ABOUT THIS EXERCISE: Every line below should be given again without alteration.
+---+
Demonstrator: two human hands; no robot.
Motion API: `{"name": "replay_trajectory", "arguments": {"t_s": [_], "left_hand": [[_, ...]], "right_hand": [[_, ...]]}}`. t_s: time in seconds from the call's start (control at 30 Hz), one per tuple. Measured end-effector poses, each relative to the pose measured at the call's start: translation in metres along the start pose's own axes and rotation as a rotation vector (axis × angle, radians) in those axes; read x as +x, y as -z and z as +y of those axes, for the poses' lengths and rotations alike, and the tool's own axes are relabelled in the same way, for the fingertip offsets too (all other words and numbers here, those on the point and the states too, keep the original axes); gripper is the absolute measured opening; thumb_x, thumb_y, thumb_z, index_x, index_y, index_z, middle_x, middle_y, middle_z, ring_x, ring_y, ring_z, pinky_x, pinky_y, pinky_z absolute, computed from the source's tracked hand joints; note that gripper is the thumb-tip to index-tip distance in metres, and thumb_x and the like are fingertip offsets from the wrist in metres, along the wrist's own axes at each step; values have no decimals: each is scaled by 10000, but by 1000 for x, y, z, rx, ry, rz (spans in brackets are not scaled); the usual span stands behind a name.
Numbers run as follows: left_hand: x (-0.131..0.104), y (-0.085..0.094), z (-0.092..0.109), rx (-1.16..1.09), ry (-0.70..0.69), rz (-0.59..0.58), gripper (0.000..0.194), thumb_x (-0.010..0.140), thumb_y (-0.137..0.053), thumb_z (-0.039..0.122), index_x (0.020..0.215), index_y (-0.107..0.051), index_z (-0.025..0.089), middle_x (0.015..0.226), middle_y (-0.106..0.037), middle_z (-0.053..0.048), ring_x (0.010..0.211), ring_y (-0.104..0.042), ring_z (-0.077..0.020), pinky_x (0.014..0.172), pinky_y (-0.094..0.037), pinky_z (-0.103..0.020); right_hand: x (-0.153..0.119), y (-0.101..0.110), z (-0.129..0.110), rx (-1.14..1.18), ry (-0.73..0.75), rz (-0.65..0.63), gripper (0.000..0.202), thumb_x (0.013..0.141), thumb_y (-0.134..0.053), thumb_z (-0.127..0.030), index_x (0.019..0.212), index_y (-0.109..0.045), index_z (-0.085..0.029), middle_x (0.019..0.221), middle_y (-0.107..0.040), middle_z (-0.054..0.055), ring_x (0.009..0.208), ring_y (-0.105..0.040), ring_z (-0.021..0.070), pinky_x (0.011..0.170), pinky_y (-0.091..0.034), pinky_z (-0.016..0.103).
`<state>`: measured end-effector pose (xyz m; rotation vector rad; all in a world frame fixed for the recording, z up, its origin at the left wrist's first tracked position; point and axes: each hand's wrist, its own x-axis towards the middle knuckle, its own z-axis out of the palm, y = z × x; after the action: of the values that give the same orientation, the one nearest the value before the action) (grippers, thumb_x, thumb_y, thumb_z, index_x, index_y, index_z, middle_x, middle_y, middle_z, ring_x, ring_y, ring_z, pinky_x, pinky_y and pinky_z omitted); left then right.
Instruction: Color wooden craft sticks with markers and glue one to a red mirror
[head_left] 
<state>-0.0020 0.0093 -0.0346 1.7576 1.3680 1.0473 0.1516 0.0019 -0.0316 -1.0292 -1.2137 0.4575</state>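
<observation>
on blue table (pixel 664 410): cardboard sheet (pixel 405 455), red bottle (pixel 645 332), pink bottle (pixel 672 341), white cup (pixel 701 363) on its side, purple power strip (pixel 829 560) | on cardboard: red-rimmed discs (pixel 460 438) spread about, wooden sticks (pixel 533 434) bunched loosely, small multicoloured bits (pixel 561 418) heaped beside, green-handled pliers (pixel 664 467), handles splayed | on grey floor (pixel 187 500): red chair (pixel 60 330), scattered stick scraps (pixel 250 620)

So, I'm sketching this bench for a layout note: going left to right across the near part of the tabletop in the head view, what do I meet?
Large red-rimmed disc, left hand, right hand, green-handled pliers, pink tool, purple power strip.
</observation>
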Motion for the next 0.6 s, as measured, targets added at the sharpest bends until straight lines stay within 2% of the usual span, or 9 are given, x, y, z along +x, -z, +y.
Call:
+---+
OUTPUT FOR THIS TASK:
Demonstrator: two human hands; no robot.
Motion API: `{"name": "replay_trajectory", "arguments": {"t_s": [_], "left_hand": [[_, ...]], "right_hand": [[_, ...]]}}`. t_s: time in seconds from the call's start (control at 30 Hz), one per tuple. Measured end-effector poses, each relative to the pose measured at the call's start: translation in metres along the start pose's own axes and rotation as a rotation vector (axis × angle, radians) in those axes; read x as +x, y as -z and z as +y of those axes, for the poses' lengths and rotations alike, and the tool's own axes are relabelled in the same way, for the fingertip offsets too (all other words and numbers here, those on the point and the states too, keep the original axes); gripper is the absolute measured opening; thumb_x, thumb_y, thumb_z, index_x, index_y, index_z, middle_x, middle_y, middle_z, ring_x, ring_y, ring_z, pinky_x, pinky_y, pinky_z absolute, computed from the source's tracked hand joints; note that gripper is the thumb-tip to index-tip distance in metres, and thumb_x and the like are fingertip offsets from the wrist in metres, along the wrist's own axes at each step; values have no decimals: each is scaled by 10000, but by 1000 for x, y, z, rx, ry, rz (spans in brackets are not scaled); the usual span stands behind a name.
Numbers run as follows: left_hand: x (-0.131..0.104), y (-0.085..0.094), z (-0.092..0.109), rx (-1.16..1.09), ry (-0.70..0.69), rz (-0.59..0.58), gripper (0.000..0.194), thumb_x (-0.010..0.140), thumb_y (-0.137..0.053), thumb_z (-0.039..0.122), index_x (0.020..0.215), index_y (-0.107..0.051), index_z (-0.025..0.089), middle_x (0.015..0.226), middle_y (-0.106..0.037), middle_z (-0.053..0.048), ring_x (0.010..0.211), ring_y (-0.104..0.042), ring_z (-0.077..0.020), pinky_x (0.014..0.172), pinky_y (-0.094..0.037), pinky_z (-0.103..0.020); right_hand: x (-0.153..0.119), y (-0.101..0.110), z (-0.129..0.110), rx (-1.14..1.18), ry (-0.73..0.75), rz (-0.65..0.63), gripper (0.000..0.202), thumb_x (0.013..0.141), thumb_y (-0.134..0.053), thumb_z (-0.127..0.030), index_x (0.019..0.212), index_y (-0.109..0.045), index_z (-0.085..0.029), middle_x (0.019..0.221), middle_y (-0.107..0.040), middle_z (-0.054..0.055), ring_x (0.009..0.208), ring_y (-0.105..0.040), ring_z (-0.021..0.070), pinky_x (0.011..0.170), pinky_y (-0.091..0.034), pinky_z (-0.016..0.103).
`<state>`: measured end-effector pose (xyz m; rotation vector rad; all in a world frame fixed for the recording, z up, its origin at the left wrist's first tracked position; point and axes: each hand's wrist, its own x-axis towards the middle knuckle, its own z-axis out of the palm, y = z × x; after the action: of the values that give the same orientation, the one nearest the value before the action) (grippers, thumb_x, thumb_y, thumb_z, index_x, index_y, index_z, middle_x, middle_y, middle_z, ring_x, ring_y, ring_z, pinky_x, pinky_y and pinky_z omitted); left then right.
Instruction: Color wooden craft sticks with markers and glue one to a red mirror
[head_left] 
<state>-0.0020 0.0093 -0.0346 1.7576 1.3680 1.0473 0.1516 0.0019 -0.0316 -1.0292 -1.2137 0.4575</state>
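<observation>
on blue table (pixel 664 410): cardboard sheet (pixel 405 455), red bottle (pixel 645 332), pink bottle (pixel 672 341), white cup (pixel 701 363) on its side, purple power strip (pixel 829 560) | on cardboard: red-rimmed discs (pixel 460 438) spread about, wooden sticks (pixel 533 434) bunched loosely, small multicoloured bits (pixel 561 418) heaped beside, green-handled pliers (pixel 664 467), handles splayed | on grey floor (pixel 187 500): red chair (pixel 60 330), scattered stick scraps (pixel 250 620)

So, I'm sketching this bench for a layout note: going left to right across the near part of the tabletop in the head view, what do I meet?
Large red-rimmed disc, left hand, right hand, green-handled pliers, pink tool, purple power strip.
</observation>
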Motion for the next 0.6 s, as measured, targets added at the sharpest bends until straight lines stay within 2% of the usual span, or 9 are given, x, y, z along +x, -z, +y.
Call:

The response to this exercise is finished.